À Alep, rebelles et forces du régime s'affrontent inlassablement depuis plus d’un an. Nos reporters ont réussi à se rendre dans la grande métropole du nord de la Syrie pour rencontrer les combattants de l’Armée syrienne libre.
Dans la petite ville de Kilis, à la frontière turco-syrienne, nous avons attendu pendant plusieurs jours le moment opportun et surtout le feu vert de nos fixeurs pour passer "en face". Un matin à l’aube, le signal est donné.
La frontière est poreuse. À notre grand étonnement, elle est plutôt facile à traverser. Nous croisons d’autres journalistes, des civils, des combattants étrangers qui rejoignent le djihad dans l’enfer syrien…
De l’autre côté, nos "hôtes" sont quatre à nous attendre, tous lourdement armés, autour d’une vielle BMW noire cabossée. Un drapeau de l’Armée syrienne libre (ASL) flotte au dessus du capot… Quelle discrétion !
Le trajet jusqu’à Alep ne prend pas plus d’une heure, mais toute la zone, a priori passée sous contrôle de l’ASL, reste dangereuse. Embuscades ou check-points sauvages des forces de Bachar al-Assad sont monnaie courante. Le pire, nous explique le chauffeur, roulant fenêtre ouverte et musique à plein volume, ce sont les attaques d’hélicoptères. "Mais ne vous inquiétez pas, je les entends toujours arriver de loin". Nous demeurons sceptiques… Il nous explique qu’à son signal, il faudra tout abandonner dans la voiture et se jeter dans le talus le plus proche… Bienvenue en Syrie !
Drôle de guerre
Arrivés à Alep, je découvre une ville comme découpée en plusieurs morceaux. Chaque groupe occupe un quartier : les rebelles combattant les forces du régime, les Kurdes, les islamistes, les combattants étrangers, les sunnites natifs de la ville…

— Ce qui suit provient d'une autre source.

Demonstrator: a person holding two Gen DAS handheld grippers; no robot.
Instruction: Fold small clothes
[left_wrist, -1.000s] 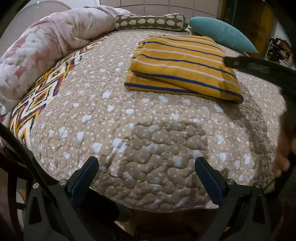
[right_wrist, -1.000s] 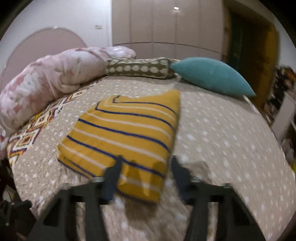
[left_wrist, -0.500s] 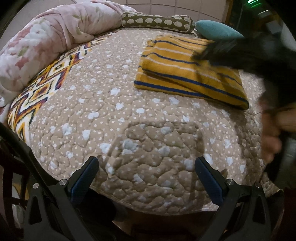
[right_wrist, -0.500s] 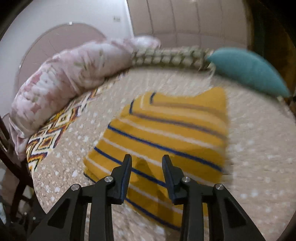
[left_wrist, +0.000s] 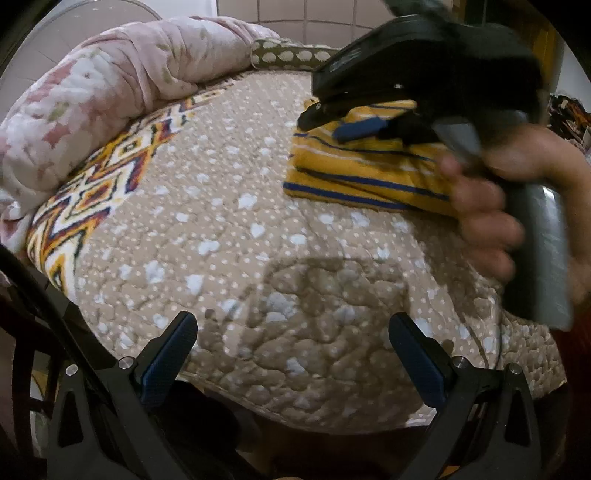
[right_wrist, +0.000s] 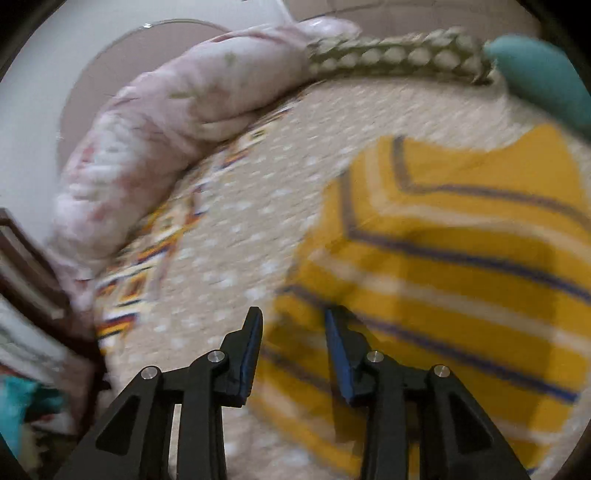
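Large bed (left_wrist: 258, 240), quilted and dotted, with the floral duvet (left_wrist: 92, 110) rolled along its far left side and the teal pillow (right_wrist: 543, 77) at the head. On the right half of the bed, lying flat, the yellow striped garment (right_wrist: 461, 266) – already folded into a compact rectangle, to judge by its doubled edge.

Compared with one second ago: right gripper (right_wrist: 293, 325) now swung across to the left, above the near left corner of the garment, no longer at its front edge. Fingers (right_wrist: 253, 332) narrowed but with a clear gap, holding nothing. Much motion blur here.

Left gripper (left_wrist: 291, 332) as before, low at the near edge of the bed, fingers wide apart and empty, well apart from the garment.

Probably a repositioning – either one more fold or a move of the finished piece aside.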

Dans certains endroits, la vie a repris son cours. On y voit des marchés remplis de victuailles et des enfants jouer au foot, alors qu’à deux kilomètres d’ici, la guerre bat son plein.

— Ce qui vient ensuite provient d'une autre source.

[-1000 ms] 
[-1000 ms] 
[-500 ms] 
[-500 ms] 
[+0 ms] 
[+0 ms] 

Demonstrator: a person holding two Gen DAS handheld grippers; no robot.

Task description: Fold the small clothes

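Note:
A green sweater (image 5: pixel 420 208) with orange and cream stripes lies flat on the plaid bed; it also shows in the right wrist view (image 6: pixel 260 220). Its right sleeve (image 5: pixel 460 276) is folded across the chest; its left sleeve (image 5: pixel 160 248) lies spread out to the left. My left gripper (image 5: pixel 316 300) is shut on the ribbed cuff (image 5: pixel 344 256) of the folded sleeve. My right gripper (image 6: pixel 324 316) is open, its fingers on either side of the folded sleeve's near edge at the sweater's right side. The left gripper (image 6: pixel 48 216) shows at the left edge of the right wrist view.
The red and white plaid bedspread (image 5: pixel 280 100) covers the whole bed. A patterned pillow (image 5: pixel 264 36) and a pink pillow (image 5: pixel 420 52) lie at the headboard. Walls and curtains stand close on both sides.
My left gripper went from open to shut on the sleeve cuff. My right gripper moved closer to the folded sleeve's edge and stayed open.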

C’est dans la vieille ville, qui n’est plus qu’un tas de gravats, au cœur du vieux souk jadis classé par l’Unesco, que nous avons rencontré Abdul Maleck. Ce sunnite de 29 ans, natif du quartier, est à la tête d’une trentaine de combattants. Il nous livrera ses petits secrets dans cette drôle de guerre au cœur d’Alep.

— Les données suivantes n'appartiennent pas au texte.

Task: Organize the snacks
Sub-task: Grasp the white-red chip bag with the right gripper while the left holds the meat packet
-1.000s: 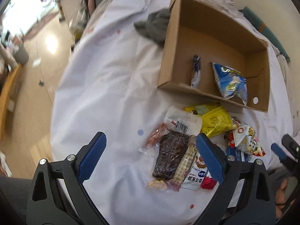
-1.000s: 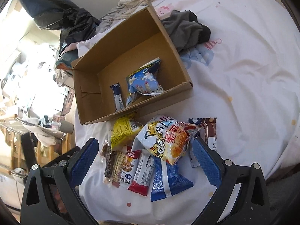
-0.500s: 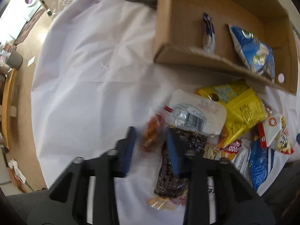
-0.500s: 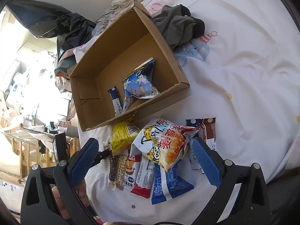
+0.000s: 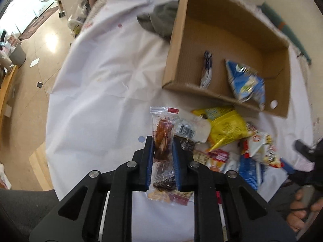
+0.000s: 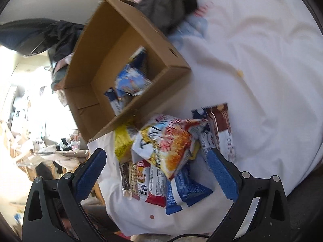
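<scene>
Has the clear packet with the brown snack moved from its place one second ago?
Yes. The clear snack packet lay against the pile near the yellow bag; now the left gripper pinches it upright, off the white sheet.

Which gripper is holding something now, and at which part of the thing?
The left gripper is shut on a clear snack packet with brown pieces, pinching it across its middle. The right gripper is open and holds nothing.

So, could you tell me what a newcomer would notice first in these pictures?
First, the left tool, shut on a clear-wrapped snack at the pile's left edge. Then the colourful snack pile on the white sheet, and behind it the cardboard box holding a blue bag.
</scene>
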A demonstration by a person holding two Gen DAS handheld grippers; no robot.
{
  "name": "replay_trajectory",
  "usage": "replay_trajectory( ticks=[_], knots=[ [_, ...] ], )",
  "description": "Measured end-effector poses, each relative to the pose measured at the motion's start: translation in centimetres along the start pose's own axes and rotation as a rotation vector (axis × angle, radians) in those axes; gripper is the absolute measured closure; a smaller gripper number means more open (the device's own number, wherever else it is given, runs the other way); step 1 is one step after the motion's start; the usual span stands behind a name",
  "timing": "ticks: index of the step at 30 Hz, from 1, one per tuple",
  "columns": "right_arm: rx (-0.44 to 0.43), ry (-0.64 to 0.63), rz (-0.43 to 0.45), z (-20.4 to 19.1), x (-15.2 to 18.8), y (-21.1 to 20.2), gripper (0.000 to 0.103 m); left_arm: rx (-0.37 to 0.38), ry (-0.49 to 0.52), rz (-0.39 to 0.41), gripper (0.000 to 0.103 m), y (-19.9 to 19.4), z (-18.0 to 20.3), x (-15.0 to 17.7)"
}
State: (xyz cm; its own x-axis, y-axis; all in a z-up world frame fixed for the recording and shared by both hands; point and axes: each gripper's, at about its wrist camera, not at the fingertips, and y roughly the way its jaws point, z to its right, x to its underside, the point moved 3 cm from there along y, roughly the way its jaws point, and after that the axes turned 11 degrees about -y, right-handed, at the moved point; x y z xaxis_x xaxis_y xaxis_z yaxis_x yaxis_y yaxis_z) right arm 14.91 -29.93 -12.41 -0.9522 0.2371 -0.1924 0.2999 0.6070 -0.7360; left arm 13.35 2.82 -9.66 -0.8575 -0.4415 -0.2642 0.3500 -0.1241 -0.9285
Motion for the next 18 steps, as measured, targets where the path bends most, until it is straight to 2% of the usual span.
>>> replay_trajectory(
  ticks=[2, 3, 4, 9, 14, 17, 18],
  knots=[
    [0.012, 0.021, -0.023, 0.2, 0.1, 0.7, 0.004, 0.015, -0.013, 0.018, 0.088, -1.1, -0.1, -0.2],
    [0.021, 0.027, -0.04, 0.3, 0.1, 1.2, 0.011, 0.025, -0.017, 0.028, 0.088, -1.5, -0.1, -0.4],
    [0.022, 0.031, -0.058, 0.2, 0.2, 1.8, 0.013, 0.031, -0.016, 0.032, 0.088, -1.3, 0.2, -0.6],
    [0.041, 0.034, -0.095, -0.6, -0.6, 3.8, 0.013, 0.053, 0.003, 0.042, 0.088, -1.5, 0.8, -0.4],
    [0.051, 0.098, -0.111, 0.2, -1.0, 5.1, 0.016, 0.066, -0.001, 0.027, 0.088, -1.1, 1.3, -0.5],
    [0.049, 0.131, -0.13, 0.9, -1.1, 5.7, 0.03, 0.071, -0.009, 0.017, 0.088, -0.8, 1.5, -0.6],
    [0.044, 0.131, -0.128, 1.0, -1.2, 5.7, 0.038, 0.07, -0.007, 0.016, 0.088, -0.6, 1.6, -0.5]
  ],
)
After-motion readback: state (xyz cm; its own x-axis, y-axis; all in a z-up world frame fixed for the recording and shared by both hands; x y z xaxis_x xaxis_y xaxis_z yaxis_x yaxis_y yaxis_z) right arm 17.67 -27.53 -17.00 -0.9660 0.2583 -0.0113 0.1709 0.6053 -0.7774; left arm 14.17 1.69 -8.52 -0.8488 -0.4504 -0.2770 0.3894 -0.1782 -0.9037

Abdul nous assure notamment qu’une partie de la rébellion achète ses munitions à l’armée de Bachar ! Une information difficile à vérifier…
Le jeune rebelle nous emmène chez un des acteurs du trafic. Les négociations pour recueillir son témoignage durent des heures. Dans la pièce d’à côté, nous attendons avec mon fixeur, sous l’œil intrigué d’un colosse armé, qui répète en boucle à un perroquet dans sa cage "Fuck Assad, fuck Assad" avec l’espoir que l’oiseau retiendra la leçon du jour. En vain.
Le vendeur d’armes, lui, finit par accepter de nous livrer son témoignage. Il nous emmène même dans une fabrique d'armes artisanales, une ancienne forgerie dans les faubourgs de la ville où des petites mains confectionnent à la chaîne roquettes, mortiers et grenades pour équiper les rangs de la rébellion.